Leia resists the temptation to press her face into her palms. She has no patience for an interrogation today, well-meaning or not. The smile she plasters on her face is only half-truthful, embittered by the length of her day and the depth of her concerns. “I just wanted someone else to talk to.” 

Amilyn sees right through her. 

She always has. Ever since that day she discovered her for what she was- a rebel spy, Bail’s extra set of eyes, the unsuspecting infiltrator clothed in pure white- Holdo has had no trouble uncovering the truth. It is not difficult to lie to your enemies; Leia learned how to do that when she was very small. To lie to your friends is a challenge she wasn’t quite ready for. 

She didn’t think she’d find a friend there, among the Imperial Ambassadors, all wide-eyed children with hopes that they might infiltrate the leviathan and mold it from the inside. She knows, now, that the leviathan doesn’t buckle to the naive desires of those it feeds on. 

She sees right through her, and Leia knows it; but she cares about her enough not to force the truth. They both know she is not ready to confess. Whatever it is she wants to confess, anyways. She's not sure. She's never sure. Are people ever sure? 

Seeking out some warmth in the boundless, endless gap that separates her current life from the one she lived a long time ago, Leia scoots her chair closer. They sit shoulder to shoulder, skin brushing, until Amilyn gently lowers her head to her shoulder, releasing one long, drawn out exhale. 

Once, a long time ago, she told Amilyn what the color purple represented on Alderaan; humility, reverence, new beginnings. Her hair is purple, now, pressed against her neck, gently tickling her cheek. Their hands intertwine on the table. The day gets a little easier. 

•

The war is over. 

But Leia doesn't have the option to pack up her weapons, to tuck away her violence for later, to retreat to the country and recover. No; the war is over, and she has to keep it that way. 

Sometimes, Leia wishes the war never ended. Because when there's a war, when the world is about to end and whole planets are being snuffed out, there's no such thing as guilt. Guilt demands foresight; it demands the anticipation of shame. 
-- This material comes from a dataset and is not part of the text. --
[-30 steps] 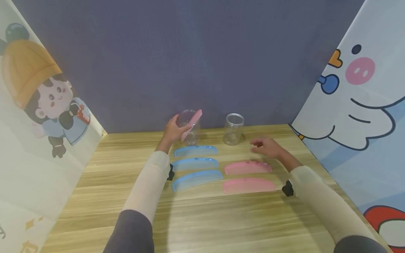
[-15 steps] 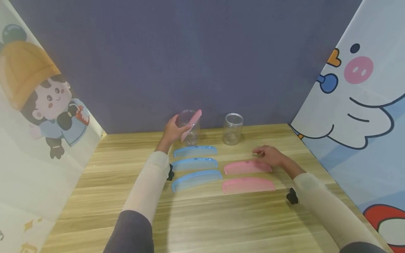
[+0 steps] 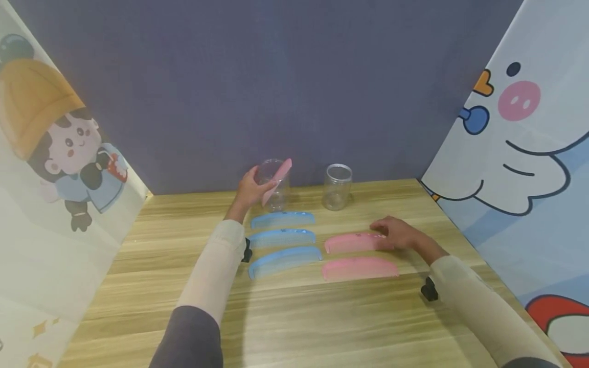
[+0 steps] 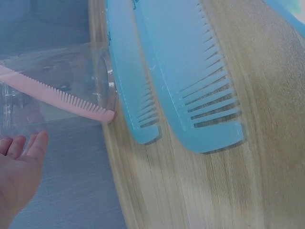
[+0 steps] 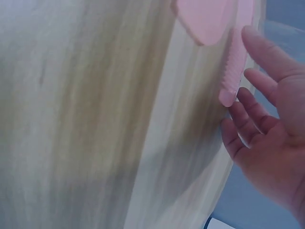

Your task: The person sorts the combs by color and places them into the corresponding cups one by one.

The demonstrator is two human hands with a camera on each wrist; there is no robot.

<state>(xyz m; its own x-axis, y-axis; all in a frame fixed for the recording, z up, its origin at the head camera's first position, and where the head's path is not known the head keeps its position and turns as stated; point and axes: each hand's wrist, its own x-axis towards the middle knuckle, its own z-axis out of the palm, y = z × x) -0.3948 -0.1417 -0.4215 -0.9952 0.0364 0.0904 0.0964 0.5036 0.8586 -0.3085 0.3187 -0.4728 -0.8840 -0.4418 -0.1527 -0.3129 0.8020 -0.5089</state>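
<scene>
Against the back wall, my left hand (image 3: 250, 190) grips the side of a clear plastic jar (image 3: 278, 197). A pink comb (image 3: 282, 171) leans inside this jar, its upper end standing above the rim. On the right, my right hand (image 3: 399, 233) is at the right end of the upper pink comb (image 3: 352, 243), which lies on the table. The right wrist view shows the thumb and loosely bent fingers beside that comb's end (image 5: 233, 71), without a clear pinch. A second pink comb (image 3: 360, 269) lies in front of it.
Three blue combs (image 3: 282, 220) (image 3: 282, 238) (image 3: 285, 261) lie in a column in front of the held jar. Another clear jar (image 3: 338, 189) with a silvery rim stands right of it. A dark wall (image 3: 294, 92) and printed side panels (image 3: 511, 153) bound the wooden table (image 3: 294, 322).
My right hand has come down and toward me, slightly right, from above the table to the upper pink comb's right end. The left hand, its jar and the comb inside stay in place.
</scene>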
Who, if everyone has been incinerated, will remain to accuse you? 

Sometimes, Leia wishes the world would end because then she could be brave, and reckless, and make her cruel choices without embarrassment. She could lean in and touch Amilyn Holdo's face, could pluck her from a crowd and drag her in some back room, sink her fingers into that hair- what color is it now? she can't remember- she could take Amilyn for all she is and, shamelessly, with all the passion in her body, kiss her senseless.
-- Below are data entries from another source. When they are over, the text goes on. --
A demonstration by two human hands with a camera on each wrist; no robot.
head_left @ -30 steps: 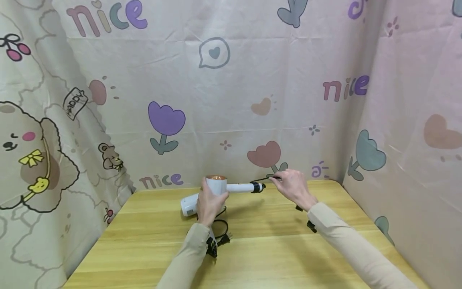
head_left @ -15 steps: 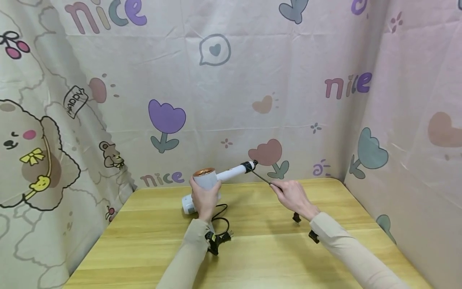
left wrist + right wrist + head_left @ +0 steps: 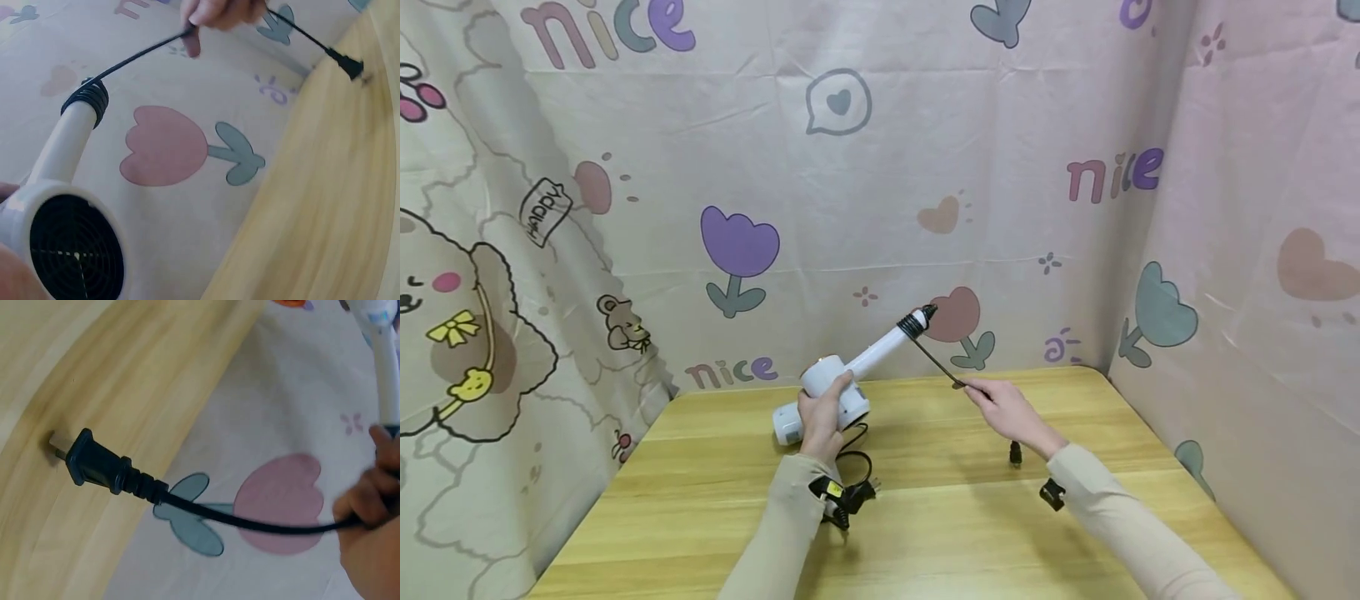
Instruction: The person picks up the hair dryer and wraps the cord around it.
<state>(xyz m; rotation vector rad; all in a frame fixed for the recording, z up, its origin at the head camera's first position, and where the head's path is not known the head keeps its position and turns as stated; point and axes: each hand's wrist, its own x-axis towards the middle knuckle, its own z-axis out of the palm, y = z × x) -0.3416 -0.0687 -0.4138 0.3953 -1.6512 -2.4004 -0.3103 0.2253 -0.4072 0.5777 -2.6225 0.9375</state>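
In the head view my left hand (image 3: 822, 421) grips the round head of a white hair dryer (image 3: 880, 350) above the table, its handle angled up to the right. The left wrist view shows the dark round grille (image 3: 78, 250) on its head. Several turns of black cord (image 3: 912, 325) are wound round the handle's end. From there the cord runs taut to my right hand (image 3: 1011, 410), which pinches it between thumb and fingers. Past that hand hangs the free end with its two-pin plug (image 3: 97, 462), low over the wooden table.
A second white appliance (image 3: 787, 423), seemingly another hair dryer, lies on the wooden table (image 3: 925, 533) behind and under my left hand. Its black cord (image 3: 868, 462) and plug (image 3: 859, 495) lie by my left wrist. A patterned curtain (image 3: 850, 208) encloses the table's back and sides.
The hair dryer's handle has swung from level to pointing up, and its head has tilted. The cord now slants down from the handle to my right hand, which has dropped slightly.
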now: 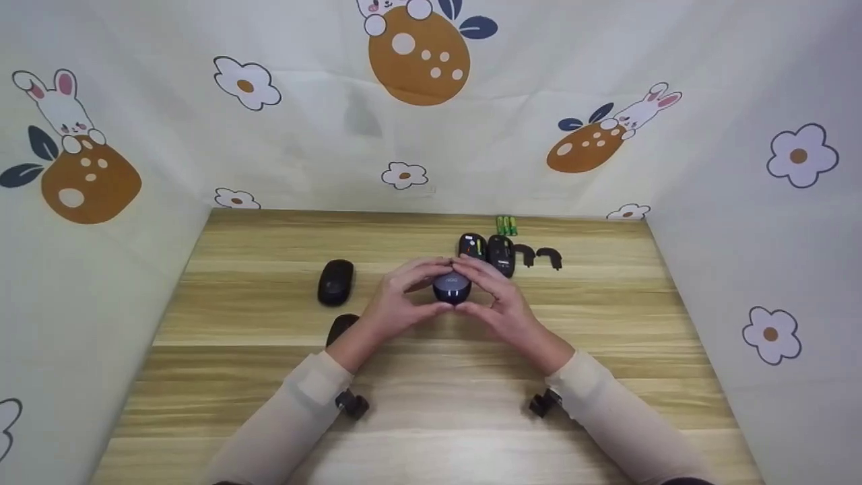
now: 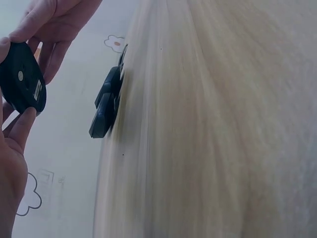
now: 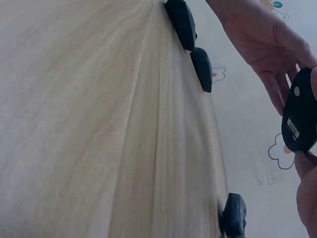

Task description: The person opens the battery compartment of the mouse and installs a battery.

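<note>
A dark, rounded computer mouse (image 1: 452, 288) is raised above the wooden table between both hands. My left hand (image 1: 399, 300) pinches its left side, fingertips at the far edge and thumb at the near edge. On the other side my right hand (image 1: 510, 306) grips it the same way, and the fingertips of both hands nearly meet. The wrist views show the mouse's flat underside (image 2: 23, 78), with a small round spot and a pale label. Just beyond the right hand lie two mice with undersides up, a left one (image 1: 473, 245) and a right one (image 1: 501, 256).
Green batteries (image 1: 506, 225) lie near the table's back edge. Two black curved covers (image 1: 537, 256) sit right of the upturned mice. To the left are a black mouse (image 1: 335, 283) and another dark mouse (image 1: 342, 328), partly hidden by the left forearm. Patterned cloth walls (image 1: 303, 148) enclose the table.
</note>
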`<act>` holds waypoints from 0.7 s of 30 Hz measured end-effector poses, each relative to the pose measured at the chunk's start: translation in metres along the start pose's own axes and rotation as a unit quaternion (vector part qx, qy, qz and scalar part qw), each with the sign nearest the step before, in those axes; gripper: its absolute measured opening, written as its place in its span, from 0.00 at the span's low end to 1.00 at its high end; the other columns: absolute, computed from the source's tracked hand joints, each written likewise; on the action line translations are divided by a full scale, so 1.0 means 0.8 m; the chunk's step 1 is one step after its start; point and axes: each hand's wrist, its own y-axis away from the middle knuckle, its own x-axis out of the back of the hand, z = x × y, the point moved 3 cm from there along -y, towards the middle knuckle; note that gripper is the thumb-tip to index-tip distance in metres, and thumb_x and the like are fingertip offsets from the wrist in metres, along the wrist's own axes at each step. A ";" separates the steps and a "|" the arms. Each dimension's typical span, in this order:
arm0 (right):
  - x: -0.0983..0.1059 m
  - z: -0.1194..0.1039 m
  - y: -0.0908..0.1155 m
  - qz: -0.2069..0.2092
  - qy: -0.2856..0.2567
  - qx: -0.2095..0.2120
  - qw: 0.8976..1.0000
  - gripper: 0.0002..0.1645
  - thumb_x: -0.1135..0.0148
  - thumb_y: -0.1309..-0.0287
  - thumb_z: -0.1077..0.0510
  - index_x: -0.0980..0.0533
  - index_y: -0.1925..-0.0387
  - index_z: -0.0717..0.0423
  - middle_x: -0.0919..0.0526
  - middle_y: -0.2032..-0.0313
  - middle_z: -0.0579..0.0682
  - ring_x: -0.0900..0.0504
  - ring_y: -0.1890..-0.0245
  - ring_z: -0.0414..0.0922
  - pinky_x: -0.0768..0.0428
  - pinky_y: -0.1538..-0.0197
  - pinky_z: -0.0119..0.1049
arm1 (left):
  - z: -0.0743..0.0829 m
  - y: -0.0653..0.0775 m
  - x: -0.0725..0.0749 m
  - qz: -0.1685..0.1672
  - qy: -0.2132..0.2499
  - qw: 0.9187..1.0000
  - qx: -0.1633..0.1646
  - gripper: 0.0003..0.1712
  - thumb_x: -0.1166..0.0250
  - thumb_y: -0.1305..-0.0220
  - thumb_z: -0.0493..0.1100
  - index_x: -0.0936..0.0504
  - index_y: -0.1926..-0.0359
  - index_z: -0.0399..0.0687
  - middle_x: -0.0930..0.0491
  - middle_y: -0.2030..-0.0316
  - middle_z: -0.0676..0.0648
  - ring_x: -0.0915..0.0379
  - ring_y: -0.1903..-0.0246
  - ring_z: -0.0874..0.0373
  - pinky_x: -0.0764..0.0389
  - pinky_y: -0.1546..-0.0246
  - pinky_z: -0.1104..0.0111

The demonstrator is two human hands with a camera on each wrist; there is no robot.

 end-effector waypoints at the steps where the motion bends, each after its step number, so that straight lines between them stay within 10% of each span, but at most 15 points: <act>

But this thing between them, this tender, careful bond- it's not a connection made in war. It is not the love she has for Han, it is not young and impulsive, they are not bound together for life by experiences they'd both never trade, yet still wish never happened. She and Holdo are just two people, trying their best with the cards they were dealt.
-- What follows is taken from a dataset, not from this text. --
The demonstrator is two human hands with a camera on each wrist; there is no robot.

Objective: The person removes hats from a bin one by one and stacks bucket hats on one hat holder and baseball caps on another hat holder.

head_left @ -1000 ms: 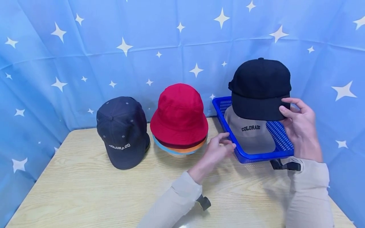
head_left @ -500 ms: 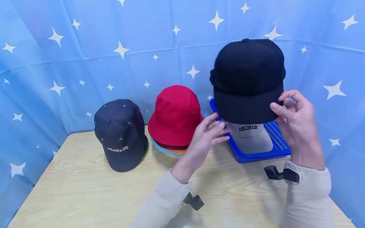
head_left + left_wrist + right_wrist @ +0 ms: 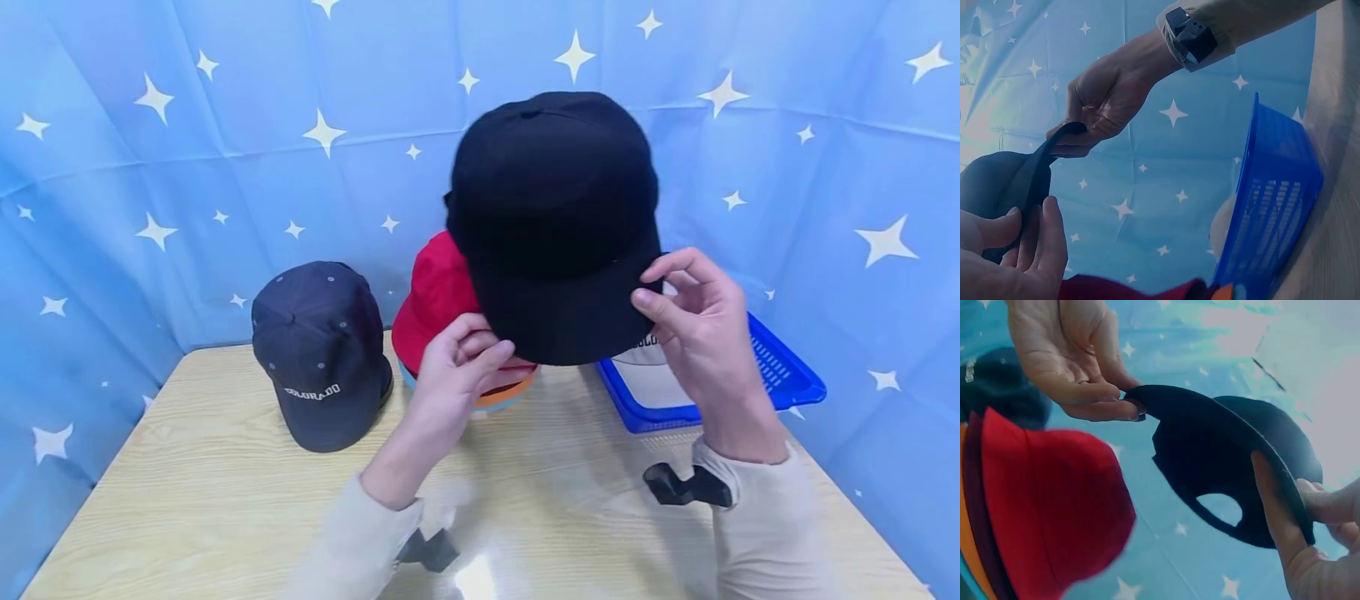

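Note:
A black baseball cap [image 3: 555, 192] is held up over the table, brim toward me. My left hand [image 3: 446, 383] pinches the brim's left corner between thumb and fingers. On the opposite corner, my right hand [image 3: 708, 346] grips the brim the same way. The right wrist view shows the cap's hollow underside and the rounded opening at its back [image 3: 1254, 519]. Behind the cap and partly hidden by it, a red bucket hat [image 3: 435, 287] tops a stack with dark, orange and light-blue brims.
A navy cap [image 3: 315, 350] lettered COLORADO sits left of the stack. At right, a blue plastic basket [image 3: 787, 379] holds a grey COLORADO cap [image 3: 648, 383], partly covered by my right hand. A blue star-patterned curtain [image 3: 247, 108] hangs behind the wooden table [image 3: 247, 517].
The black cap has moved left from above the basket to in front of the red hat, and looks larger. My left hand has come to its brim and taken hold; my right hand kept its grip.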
What she and Amilyn Holdo have is calm. It is a peacetime bond, forged not in fire but rather patiently, and thoughtfully. The feelings she has towards Holdo grow softer by the day. They seemed so harmless. Friendship pulled her in, and now the proximity feels more tempting than it should.

She blinks, and finds herself outside Amilyn’s apartment with a bottle of wine in her hand, the other poised to knock.

It swings open, the light from within casting her in harsh shadows. “Leia, darling.” 

Her hair is loose about her shoulders, the longest she’s ever seen it. Leia tucks her hands to her chest, gripping the bottle like an anchor to keep from reaching out to touch it. “Hi, Ami.” 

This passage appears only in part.